Central to this story, however, is Tycho’s stringent collection of data, and emphasis on rigorous data integrity. It is important to note that Tycho was an innovator in terms of his determination to collect careful observations of data; until this point, no-one had done this. Without his work and emphasis on clean data, the history of achievements in astronomy might have taken longer to achieve.

To summarise, it is not just all about finding patterns; the data has to be right in the first place. There has to be enough data for trial and test, along with a reduction in missing data, and even repeatable observations where possible. This applies not just to Data Mining, but other spheres too.

Data Mining – useful or not?

What distinguishes Data Mining from other methods of exploring data, and what is its usefulness? Critics might say that if you torture the data enough, it will eventually confess! Computers contain lots of data, but people need help to turn this data into intelligence. As Frawley (1992) nicely puts it, “Computers have promised us a fountain of wisdom but delivered a flood of data.” Data Mining can help us to move from data keepers to intelligence gatherers. There are lots of definitions out there, but I like the Gartner one best: “A broad category of applications and technologies for gathering, storing, analysing, sharing and providing access to data to help enterprise users make better business decisions.” Data mining is particularly useful when it can be applied to customer insight, and this blog will aim to apply DM to customer insight.

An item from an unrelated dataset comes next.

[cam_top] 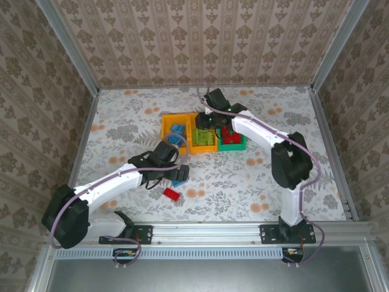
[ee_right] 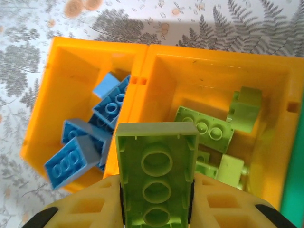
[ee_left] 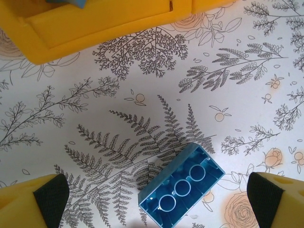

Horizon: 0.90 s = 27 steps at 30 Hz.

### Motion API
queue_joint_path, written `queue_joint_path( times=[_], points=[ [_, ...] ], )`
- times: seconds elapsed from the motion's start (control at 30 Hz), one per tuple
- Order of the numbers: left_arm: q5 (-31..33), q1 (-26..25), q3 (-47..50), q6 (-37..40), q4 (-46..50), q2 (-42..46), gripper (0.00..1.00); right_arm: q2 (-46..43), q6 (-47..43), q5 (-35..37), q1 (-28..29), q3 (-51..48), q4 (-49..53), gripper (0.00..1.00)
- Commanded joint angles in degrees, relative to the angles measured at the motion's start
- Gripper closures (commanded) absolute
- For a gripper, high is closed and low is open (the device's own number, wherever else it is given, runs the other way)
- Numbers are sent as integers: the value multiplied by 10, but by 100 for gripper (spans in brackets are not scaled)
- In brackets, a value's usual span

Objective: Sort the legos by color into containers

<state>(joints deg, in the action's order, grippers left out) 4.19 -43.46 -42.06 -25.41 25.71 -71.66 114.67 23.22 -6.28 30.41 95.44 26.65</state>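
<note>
Readable text, labels, brands, numbers, signs: none. Blue brick (ee_left: 181,190), underside up: no lettering legible. Green brick (ee_right: 156,175), underside: none legible. Bins (ee_right: 95,43): no label legible. Tablecloth (ee_left: 156,118), wallpaper (cam_top: 200,42): printed pattern, no writing

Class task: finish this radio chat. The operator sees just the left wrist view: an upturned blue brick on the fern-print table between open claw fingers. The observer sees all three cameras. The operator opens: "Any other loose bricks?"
Observer: A red brick lies on the table, nearer the arm bases than your blue brick.
Operator: What is the right claw doing?
Observer: It grips a lime green brick above the orange-yellow bins.
Operator: Where does blue go?
Observer: Into the leftmost bin; several blue bricks lie in it.
</note>
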Motion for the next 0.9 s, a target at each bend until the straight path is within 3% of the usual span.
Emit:
queue_joint_path(
  times=[0.0, 0.23, 0.5, 0.77, 0.87],
  points=[
    [3, -3, 12, 59, 4, 0, 0, 48, 24, -15, -6, 48, 56, 66],
    [-25, -14, 17, 111, 6, -28, 1, 93, 36, -11, -10, 82, 73, 59],
    [-42, -24, 0, 126, -1, -92, 5, 95, 33, -14, -11, 83, 82, 35],
    [-24, -56, -27, 139, 6, -137, 10, 72, 31, -19, -11, 63, 71, 29],
    [-20, -58, -36, 144, 9, -151, 16, 68, 30, -22, -12, 56, 69, 28]
  ],
)
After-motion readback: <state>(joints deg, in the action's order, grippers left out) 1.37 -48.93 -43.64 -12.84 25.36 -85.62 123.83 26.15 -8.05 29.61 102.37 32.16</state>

Customer insight is a cornerstone of the activity of any business. It is at the core of ensuring that the business continues to devise products and services that will entice new customers in addition to turning satisfied customers into long-term, profitable, repeat customers. Customer insight has different perspectives:

Demographics

understanding the classifications of customers characteristics who purchase from the organisation. This includes location, age, sex and so on.

Behaviour classification

understanding the classifications of customer behaviour and lifecycle in contact with the business. This can involve an analysis of their spend, and frequency of touchpoints with the business.

Propensity to Churn

analysing of customers who have previously churned to discover patterns in their behaviour. In turn, these patterns can be applied to existing customers to pinpoint those who might churn early so that strategies can be put in place to avoid this.

Propensity to Buy

analysing the characteristics of customers who purchase certain products, and searching for patterns amongst a set of customers in order to predict their probability of purchasing these products as well. These propensity models are useful for understanding which customers are most likely to purchase a given set of products. This model can assist in decision making and in focusing marketing efforts.

As a first step to customer insight, analytical tools can summarise and aggregate historical information about customers. One particular technology which is good for summarising and aggregating data is called OLAP (On Line Analytical Processing). This could provide analysts with information such as the top ten performing products for a given month, or the top customers who purchased most of a specific type of product.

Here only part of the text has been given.